Can Large Language Model Comprehend Ancient Chinese? A Preliminary Test on ACLUE https://arxiv.org/abs/2310.09550
The Ancient Chinese Language Understanding Evaluation (ACLUE) is an evaluation benchmark focused on ancient Chinese language comprehension. It aims to assess the performance of large-scale language models on understanding ancient Chinese. The benchmark comprises 15 tasks spanning various domains, including lexical, syntactic, semantic, inference, and knowledge. ACLUE's tasks are derived from a combination of manually curated questions from publicly available resources, and automatically generated questions from classical Chinese language corpora. The range of questions span from the Xia dynasty (2070 BCE) to the Ming dynasty (1368 CE). ACLUE adopts a multiple-choice question format for all tasks.
Homepage: https://github.com/isen-zhang/ACLUE
@inproceedings{zhang-li-2023-large,
title = "Can Large Language Model Comprehend {A}ncient {C}hinese? A Preliminary Test on {ACLUE}",
author = "Zhang, Yixuan and Li, Haonan",
booktitle = "Proceedings of the Ancient Language Processing Workshop",
month = sep,
year = "2023",
address = "Varna, Bulgaria",
publisher = "INCOMA Ltd., Shoumen, Bulgaria",
url = "https://aclanthology.org/2023.alp-1.9",
pages = "80--87"
}
aclue
: All 15 subjects of the ACLUE dataset, evaluated following the methodology in CMMLU's original implementation.

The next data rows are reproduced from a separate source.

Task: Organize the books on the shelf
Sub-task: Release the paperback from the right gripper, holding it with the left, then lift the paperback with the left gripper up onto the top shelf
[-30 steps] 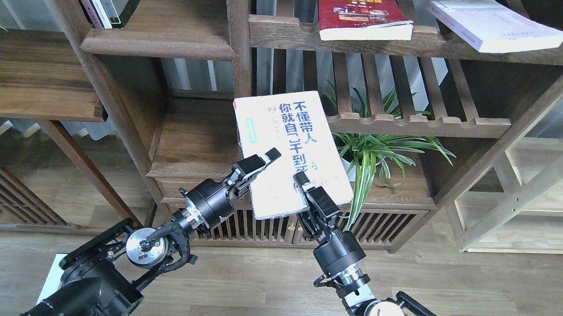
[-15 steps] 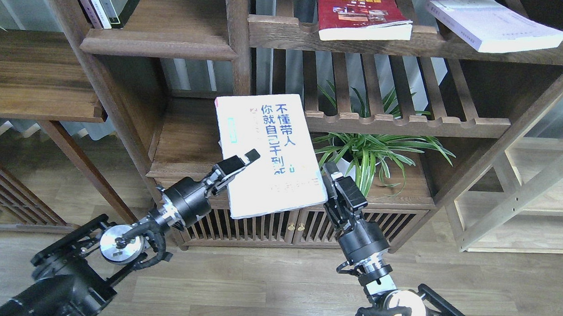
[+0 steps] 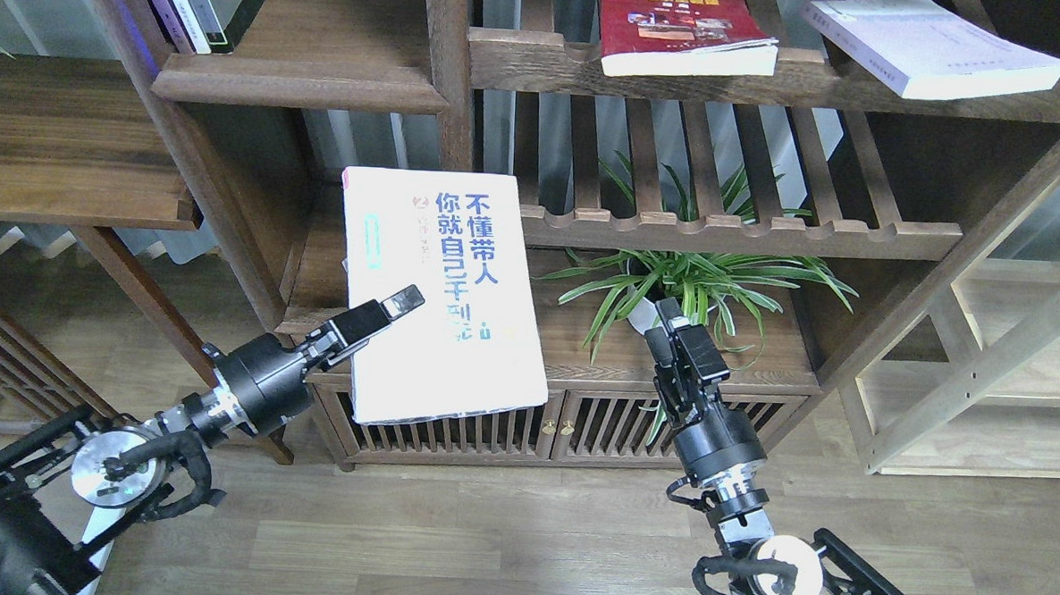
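Now keep left gripper (image 3: 377, 313) pinching white paperback with green-and-black characters (image 3: 441, 294) level, toward solid dark-brown shelf board (image 3: 298, 82), upper left; right gripper (image 3: 672, 326) apparently closed, empty.

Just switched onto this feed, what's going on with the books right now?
The left gripper alone holds the white book by its lower left edge, cover up, in front of the dark bookcase and over the solid shelf. The right gripper is off the book, out by the potted plant; whether its jaws are open is hard to tell. The red book and the pale book lie flat on the upper slatted shelf.
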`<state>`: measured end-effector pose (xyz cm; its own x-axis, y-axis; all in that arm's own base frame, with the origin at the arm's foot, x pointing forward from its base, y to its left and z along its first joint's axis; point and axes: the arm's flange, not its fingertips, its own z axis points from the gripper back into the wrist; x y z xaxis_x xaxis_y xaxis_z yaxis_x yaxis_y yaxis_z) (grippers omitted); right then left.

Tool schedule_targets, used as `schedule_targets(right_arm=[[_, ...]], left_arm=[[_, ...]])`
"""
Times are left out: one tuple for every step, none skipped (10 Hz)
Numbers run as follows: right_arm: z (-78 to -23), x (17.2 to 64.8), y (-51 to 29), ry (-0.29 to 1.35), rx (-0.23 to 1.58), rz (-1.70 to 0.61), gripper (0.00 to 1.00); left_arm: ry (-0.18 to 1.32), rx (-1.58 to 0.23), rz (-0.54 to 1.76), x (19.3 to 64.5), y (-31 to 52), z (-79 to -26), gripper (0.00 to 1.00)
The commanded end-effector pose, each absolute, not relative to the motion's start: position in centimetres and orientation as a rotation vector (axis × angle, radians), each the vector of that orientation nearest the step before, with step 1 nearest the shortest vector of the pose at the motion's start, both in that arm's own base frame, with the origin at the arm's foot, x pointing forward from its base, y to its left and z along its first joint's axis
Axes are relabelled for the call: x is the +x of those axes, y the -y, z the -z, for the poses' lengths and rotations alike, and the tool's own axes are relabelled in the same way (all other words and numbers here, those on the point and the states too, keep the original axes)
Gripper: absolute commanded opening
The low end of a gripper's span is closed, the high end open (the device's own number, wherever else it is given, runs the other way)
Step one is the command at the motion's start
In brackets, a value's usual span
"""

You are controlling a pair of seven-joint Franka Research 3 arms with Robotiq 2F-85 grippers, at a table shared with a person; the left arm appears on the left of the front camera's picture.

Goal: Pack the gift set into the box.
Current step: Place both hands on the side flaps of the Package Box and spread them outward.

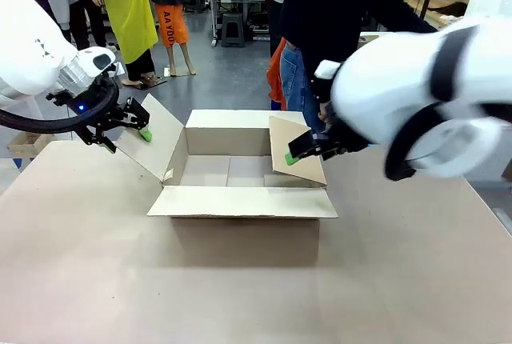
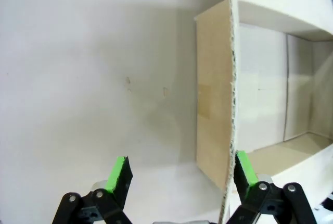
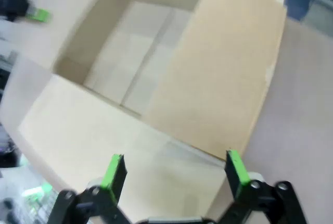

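Note:
The box (image 1: 240,204), a wide shallow brown carton, stands open in the middle of the table with nothing inside it. Its left flap (image 1: 156,140) stands up and outward, and its right flap (image 1: 298,148) leans in over the opening. My left gripper (image 1: 138,122) is open at the left flap. In the left wrist view this gripper (image 2: 182,177) has the flap's edge (image 2: 230,104) between its fingers, close to the right pad. My right gripper (image 1: 294,152) is open at the right flap, and in the right wrist view it (image 3: 174,169) hovers above the flap (image 3: 223,67). The gift set is out of view.
A person (image 1: 320,32) in a dark top and jeans stands at the far side, right behind the box. The front flap (image 1: 240,202) lies folded out flat towards me. Bare brown table (image 1: 240,296) spreads in front and to both sides.

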<state>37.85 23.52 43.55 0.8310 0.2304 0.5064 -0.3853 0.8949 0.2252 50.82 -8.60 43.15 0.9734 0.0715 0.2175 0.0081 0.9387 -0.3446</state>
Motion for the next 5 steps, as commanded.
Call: schedule_targets(right_arm=[[-51.8,42.0,-31.5,0.301,0.102,-0.210,1.00],[-52.4,43.2,-32.9,0.346,0.067,-0.212,1.00],[-52.7,42.4,-30.7,0.629,0.025,-0.220,1.00],[-45.2,40.6,-26.5,0.390,0.101,-0.230,1.00],[-49.6,41.2,-28.8,0.483,0.035,-0.206,1.00]], left_arm=[[0.230,-0.337,-0.044,50.7,9.1,-43.6,1.00],[0.230,-0.337,-0.044,50.7,9.1,-43.6,1.00],[0.230,-0.337,-0.044,50.7,9.1,-43.6,1.00],[0.230,-0.337,-0.044,50.7,9.1,-43.6,1.00],[0.230,-0.337,-0.044,50.7,9.1,-43.6,1.00]])
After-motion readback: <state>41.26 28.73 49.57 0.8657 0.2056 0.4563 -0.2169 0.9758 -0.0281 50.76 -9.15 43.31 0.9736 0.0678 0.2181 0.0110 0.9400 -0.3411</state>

The following tasks evaluate subjects in the ACLUE dataset using loglikelihood-based multiple-choice scoring:
aclue_{subject_english}
- Is the task an existing benchmark in the literature?
- Have you referenced the original paper that introduced the task?
- If yes, does the original paper provide a reference implementation?
- Yes, original implementation contributed by author of the benchmark
If other tasks on this dataset are already supported:
- Is the "Main" variant of this task clearly denoted?
- Have you provided a short sentence in a README on what each new variant adds / evaluates?
- Have you noted which, if any, published evaluation setups are matched by this variant?